To briefly summarize: Security has become increasingly important to the nation’s hospitals as they attempt to cope with the already large and still growing threats posed by workforce violence and potential acts of terrorism. The enhanced security efforts already adopted by many hospitals center on a broad spectrum of architectural, operational, and technical considerations – including, but not limited to, many of the specific design features mentioned above.

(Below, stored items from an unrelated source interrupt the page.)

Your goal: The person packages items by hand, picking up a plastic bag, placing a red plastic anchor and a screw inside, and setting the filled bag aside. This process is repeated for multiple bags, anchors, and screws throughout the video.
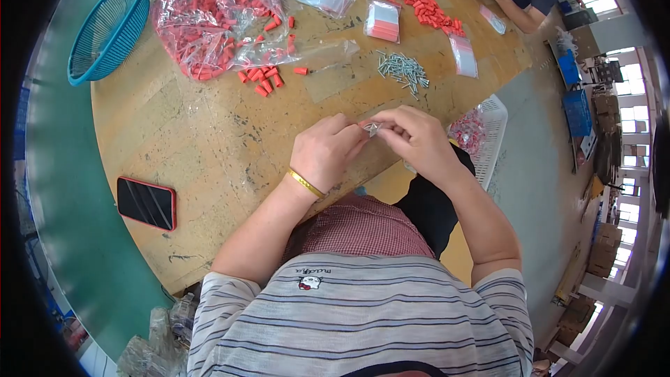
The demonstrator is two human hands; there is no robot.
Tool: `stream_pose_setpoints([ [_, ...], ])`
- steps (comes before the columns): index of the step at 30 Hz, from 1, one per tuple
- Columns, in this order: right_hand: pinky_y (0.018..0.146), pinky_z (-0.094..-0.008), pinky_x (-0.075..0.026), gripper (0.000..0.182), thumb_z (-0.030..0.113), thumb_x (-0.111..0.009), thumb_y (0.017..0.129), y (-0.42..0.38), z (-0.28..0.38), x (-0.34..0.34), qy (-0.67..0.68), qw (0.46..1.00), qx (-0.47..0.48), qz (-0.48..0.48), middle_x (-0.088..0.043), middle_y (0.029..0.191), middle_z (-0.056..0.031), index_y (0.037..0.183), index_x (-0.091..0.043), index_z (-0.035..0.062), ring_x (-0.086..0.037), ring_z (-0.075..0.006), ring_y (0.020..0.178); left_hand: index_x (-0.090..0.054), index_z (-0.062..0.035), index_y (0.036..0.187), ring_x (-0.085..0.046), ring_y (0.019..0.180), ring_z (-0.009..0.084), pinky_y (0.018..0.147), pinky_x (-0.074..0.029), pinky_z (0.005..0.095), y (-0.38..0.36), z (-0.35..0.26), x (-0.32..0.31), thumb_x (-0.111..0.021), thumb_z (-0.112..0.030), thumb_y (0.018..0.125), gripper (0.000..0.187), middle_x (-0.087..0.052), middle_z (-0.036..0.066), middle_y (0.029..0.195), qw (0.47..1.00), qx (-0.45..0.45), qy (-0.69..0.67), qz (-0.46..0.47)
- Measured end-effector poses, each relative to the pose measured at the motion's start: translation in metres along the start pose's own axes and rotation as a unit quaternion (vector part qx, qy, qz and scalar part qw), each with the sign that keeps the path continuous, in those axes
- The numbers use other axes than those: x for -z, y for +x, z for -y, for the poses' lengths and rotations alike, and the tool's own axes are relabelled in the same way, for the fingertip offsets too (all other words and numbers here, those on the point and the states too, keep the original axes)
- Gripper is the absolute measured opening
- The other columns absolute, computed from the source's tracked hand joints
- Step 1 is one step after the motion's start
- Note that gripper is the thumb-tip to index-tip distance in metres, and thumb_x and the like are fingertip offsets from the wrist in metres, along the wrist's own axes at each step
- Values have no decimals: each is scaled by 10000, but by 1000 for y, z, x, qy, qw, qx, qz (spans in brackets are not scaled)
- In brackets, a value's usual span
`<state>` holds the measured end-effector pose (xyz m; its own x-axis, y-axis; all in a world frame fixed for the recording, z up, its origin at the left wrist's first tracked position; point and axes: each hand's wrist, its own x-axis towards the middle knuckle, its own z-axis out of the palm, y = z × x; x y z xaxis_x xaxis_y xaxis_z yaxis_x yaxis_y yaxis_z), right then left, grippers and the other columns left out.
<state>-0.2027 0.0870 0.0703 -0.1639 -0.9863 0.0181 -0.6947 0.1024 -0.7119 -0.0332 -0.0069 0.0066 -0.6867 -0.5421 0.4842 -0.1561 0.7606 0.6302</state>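
Observation:
Near the table's front edge, my left hand (324,148) and my right hand (424,145) meet fingertip to fingertip. Pinched between them is a small clear plastic bag (373,128), mostly covered by the fingers; I cannot make out its contents. A yellow band circles my left wrist. Beyond the hands lies a loose pile of silver screws (403,72). Several red tubular plastic pieces (262,82) are scattered at the mouth of a large clear bag (209,24) full of the same pieces.
Flat resealable bags (382,19) lie in stacks across the table (202,126). Another red heap (422,5) sits farther back, near a co-worker's arm (515,8). A phone (146,203) and a blue basket (105,35) are at left. A white basket (497,141) holds red-filled packets at right.

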Motion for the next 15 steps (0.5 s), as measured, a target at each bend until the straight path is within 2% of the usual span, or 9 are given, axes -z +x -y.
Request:
stream_pose_setpoints([
  [2, 724, -334, -511, 164, 70, -651, 877, -2, -4, 2, 26, 999, -23, -42, -654, 921, -91, 1035, -669, 34, -644, -235, 809, -686, -95, 881, -646, 741, 252, 638, -528, 343, 0, -2, 2, -738, -71, 769, 126, -653, 69, 860, 1000, 11, -9, 4],
  [3, 724, -326, -508, 161, 69, -651, 881, -3, -7, 2, 39, 997, -35, -62, -653, 924, -78, 1036, -669, 33, -640, -216, 802, -687, -86, 892, -646, 744, 227, 652, -526, 329, 1, -1, 1, -734, -62, 784, 120, -659, 63, 869, 998, 30, -54, 1],
  [5, 716, -297, -500, 162, 60, -647, 894, -3, -16, -4, 72, 994, 2, -76, -646, 917, -51, 1052, -659, 28, -622, -162, 777, -688, -69, 912, -645, 750, 177, 681, -524, 303, 2, 1, 0, -727, -43, 814, 108, -672, 51, 888, 987, 67, -145, -5],
  [6, 712, -283, -496, 163, 55, -645, 900, -4, -21, -8, 88, 992, 19, -83, -642, 914, -38, 1060, -654, 26, -614, -136, 765, -688, -58, 926, -635, 763, 151, 693, -520, 290, 2, 0, 2, -722, -41, 830, 103, -673, 40, 893, 973, 124, -196, 13],
  [8, 728, -266, -499, 153, 63, -635, 924, -12, -39, -15, 175, 983, -31, -37, -641, 928, -29, 1068, -639, 11, -620, -107, 784, -688, -35, 954, -614, 788, 97, 717, -511, 264, 3, -4, 7, -713, -38, 861, 96, -674, 17, 904, 926, 237, -291, 50],
  [11, 762, -245, -503, 145, 86, -618, 958, -17, -31, -19, 314, 945, -85, -17, -637, 948, -25, 1065, -621, -12, -630, -86, 842, -689, -37, 989, -561, 746, 37, 656, -475, 218, 6, -8, 4, -721, -107, 895, 122, -638, -36, 833, 855, 294, -428, 8],
  [13, 792, -240, -509, 160, 117, -605, 983, -18, -30, -21, 357, 929, -97, -19, -637, 974, -33, 1046, -611, -29, -643, -93, 908, -691, -54, 1004, -537, 682, 27, 601, -444, 201, 4, -1, 5, -723, -144, 903, 139, -619, -50, 786, 845, 332, -416, 55],
  [15, 772, -230, -501, 135, 104, -605, 979, -19, -28, -22, 376, 922, -92, -27, -632, 964, -19, 1034, -612, -19, -624, -70, 881, -692, -67, 1007, -504, 616, 15, 543, -406, 188, -1, 7, 4, -721, -187, 911, 156, -595, -65, 740, 840, 351, -405, 82],
])
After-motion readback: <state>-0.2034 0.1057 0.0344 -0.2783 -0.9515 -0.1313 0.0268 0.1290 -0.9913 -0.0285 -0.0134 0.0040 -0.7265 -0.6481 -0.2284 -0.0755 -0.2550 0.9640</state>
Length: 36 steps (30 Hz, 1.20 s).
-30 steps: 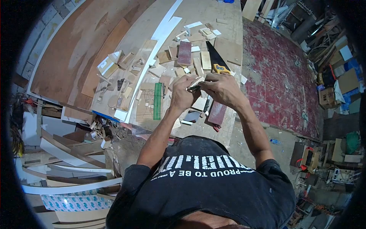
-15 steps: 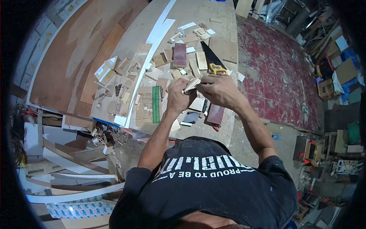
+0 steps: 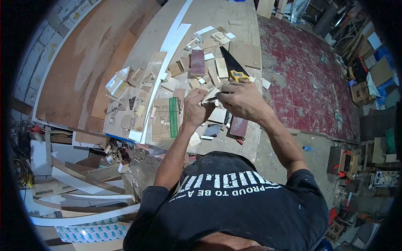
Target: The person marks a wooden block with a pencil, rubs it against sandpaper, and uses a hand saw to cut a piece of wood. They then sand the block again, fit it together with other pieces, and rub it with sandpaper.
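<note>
Dark tool [image 3: 212,98], seemingly pinched by right hand [image 3: 243,98], has shifted across wood [image 3: 210,94] left hand [image 3: 196,109] grips.

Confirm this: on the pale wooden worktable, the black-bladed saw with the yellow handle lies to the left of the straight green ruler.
Wrong side: the head view shows the black-bladed saw with the yellow handle to the right of the straight green ruler, on the pale wooden worktable.

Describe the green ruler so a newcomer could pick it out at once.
On the big wooden bench, look just left of the person's left hand. There the ruler lies by a pale board marked with dark lines, its length running away from the person. It is the straight green strip among wood-coloured, white and dark red pieces.
</note>
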Available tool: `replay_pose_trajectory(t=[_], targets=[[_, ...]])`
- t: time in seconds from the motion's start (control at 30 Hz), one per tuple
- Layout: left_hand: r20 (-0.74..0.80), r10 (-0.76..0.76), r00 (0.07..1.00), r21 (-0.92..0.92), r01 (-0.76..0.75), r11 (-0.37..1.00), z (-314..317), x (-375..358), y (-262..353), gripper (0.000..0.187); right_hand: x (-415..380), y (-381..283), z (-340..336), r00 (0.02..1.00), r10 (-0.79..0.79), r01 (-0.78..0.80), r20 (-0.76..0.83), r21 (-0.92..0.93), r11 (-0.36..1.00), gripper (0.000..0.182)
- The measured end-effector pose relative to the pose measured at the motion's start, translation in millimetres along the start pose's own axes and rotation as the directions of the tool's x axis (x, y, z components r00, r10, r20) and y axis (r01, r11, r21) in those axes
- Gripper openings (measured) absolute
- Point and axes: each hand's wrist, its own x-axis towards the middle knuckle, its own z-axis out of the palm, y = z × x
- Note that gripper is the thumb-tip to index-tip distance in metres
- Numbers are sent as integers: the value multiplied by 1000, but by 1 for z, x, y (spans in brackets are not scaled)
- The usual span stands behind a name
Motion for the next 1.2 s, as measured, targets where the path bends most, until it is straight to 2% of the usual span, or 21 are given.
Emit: replay_pose_trajectory(t=[0.17, 0.23, 0.27, 0.3, 0.37, 0.4, 0.43, 0.47, 0.5, 0.57, 0.6, 0.63, 0.7, 0.73, 0.77, 0.83, 0.97, 1.07, 1.1, 1.17, 1.2], targets=[[-46, 21, 999, 69, -18, 997, -3, 2, 6, 19, 5, 8, 6, 992, 77, -77, 95, -10, 997, 9], [-75, 24, 997, 104, -17, 994, -4, -3, 6, 20, 2, 28, 9, 973, 222, -208, 56, -192, 959, 10], [-48, -2, 999, 34, 3, 999, -6, -5, 5, 23, 1, 44, 12, 927, 350, -302, 134, -286, 909, 12], [-18, -25, 1000, -33, 24, 999, -8, -6, 6, 26, 2, 48, 9, 913, 401, -374, 79, -237, 897, 12], [-21, 25, 999, -53, -26, 998, -13, -3, 10, 26, -2, 51, -1, 878, 472, -454, 84, -169, 875, 16], [-10, -154, 988, -331, 142, 933, -13, -7, 6, 27, -5, 49, -1, 880, 467, -450, 85, -167, 877, 16], [51, -315, 948, -579, 286, 764, -11, -11, 1, 28, -9, 48, -1, 889, 456, -458, -38, -40, 888, 17], [186, -415, 891, -580, 441, 685, -18, -15, -10, 32, -13, 46, -1, 877, 453, -445, -160, 87, 891, 19], [183, -418, 890, -578, 441, 686, -19, -16, -13, 32, -15, 43, -4, 878, 451, -442, -159, 91, 893, 19], [174, -404, 898, -763, 383, 522, -22, -16, -17, 32, -17, 34, -12, 828, 538, -422, -160, 455, 784, 23], [170, -387, 906, -759, 371, 535, -25, -17, -19, 30, -20, 33, -7, 796, 592, -448, -125, 537, 715, 25], [169, -389, 906, -757, 372, 538, -27, -16, -19, 30, -23, 37, 1, 796, 592, -446, -125, 540, 714, 25], [225, -370, 902, -814, 382, 437, -29, -15, -18, 29, -27, 41, 10, 887, 424, -268, -181, 546, 794, 26], [227, -369, 901, -814, 384, 437, -27, -16, -19, 29, -27, 37, 9, 914, 368, -208, -172, 580, 788, 27], [229, -381, 896, -836, 381, 395, -25, -16, -20, 29, -28, 31, 6, 893, 449, -345, -39, 579, 738, 25], [233, -392, 890, -856, 379, 352, -23, -15, -20, 29, -23, 17, 10, 886, 462, -316, -41, 676, 666, 23], [276, -454, 847, -890, 403, 212, -20, -14, -18, 30, -20, 6, 32, 878, 469, -261, -93, 729, 633, 23], [294, -497, 817, -905, 404, 129, -20, -12, -13, 30, -22, 0, 48, 824, 566, -242, -23, 889, 388, 29], [302, -509, 806, -912, 400, 92, -20, -11, -12, 30, -21, -7, 42, 825, 565, -242, -21, 890, 387, 29], [303, -514, 803, -914, 398, 83, -19, -11, -12, 29, -17, -23, 26, 757, 649, -318, 77, 911, 264, 25], [305, -516, 801, -915, 396, 74, -18, -11, -12, 29, -15, -27, 30, 754, 657, -320, -20, 862, 393, 22]])
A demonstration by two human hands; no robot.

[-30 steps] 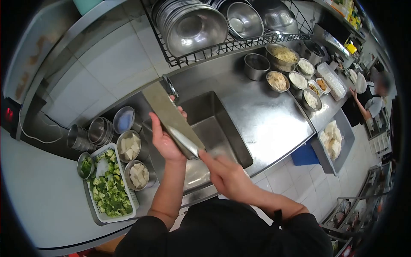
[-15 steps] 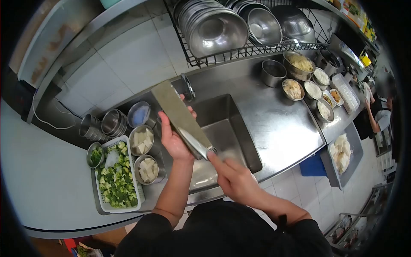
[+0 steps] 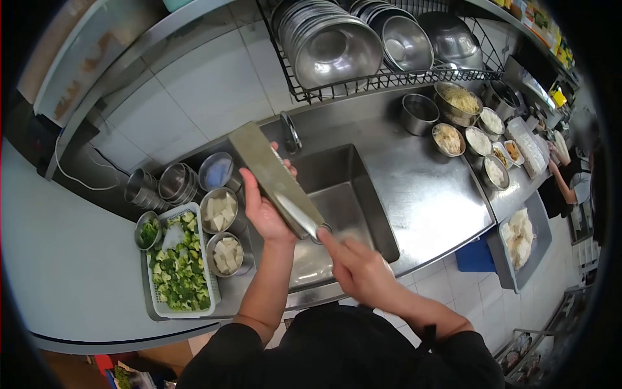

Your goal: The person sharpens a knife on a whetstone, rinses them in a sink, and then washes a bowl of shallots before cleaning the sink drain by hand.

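Head view: left hand (image 3: 264, 211) fingers wrap the cleaver (image 3: 272, 178) near its handle, blade tilted up over the sink (image 3: 363, 214). Right hand (image 3: 359, 269) fingers, pressed together, touch the handle end. Broccoli tray (image 3: 178, 269) sits at the counter's left edge.

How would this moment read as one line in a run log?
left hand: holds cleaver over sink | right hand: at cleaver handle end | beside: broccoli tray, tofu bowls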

For additional information:

On the 2001 DOJ report, see Violence in the Workplace, 1993-99, by D.T. Duhart;

On the 2008 survey discussed in the Journal of Emergency Academic Medicine, see “A Survey of Workplace Violence Across 65 U.S. Emergency Departments (by S.M. Kansarga, S.R. Rao, A.F. Sullivan, J.A. Gordon, et al).

Craig DeAtley

Craig DeAtley, PA-C, is director of the Institute for Public Health Emergency Readiness at the Washington Hospital Center, the National Capital Region’s largest hospital. He also is the emergency manager for the National Rehabilitation Hospital, and co-executive director of the Center for HICS (Hospital Incident Command System) Education and Training. He previously served, for 28 years, as an associate professor of emergency medicine at The George Washington University. In addition, he has been both a volunteer paramedic with the Fairfax County (Virginia) Fire and Rescue Department and a member of the department’s Urban Search and Rescue Team. An Emergency Department PA at multiple facilities for over 40 years, he also has served, since 1991, as the assistant medical director for the Fairfax County Police Department.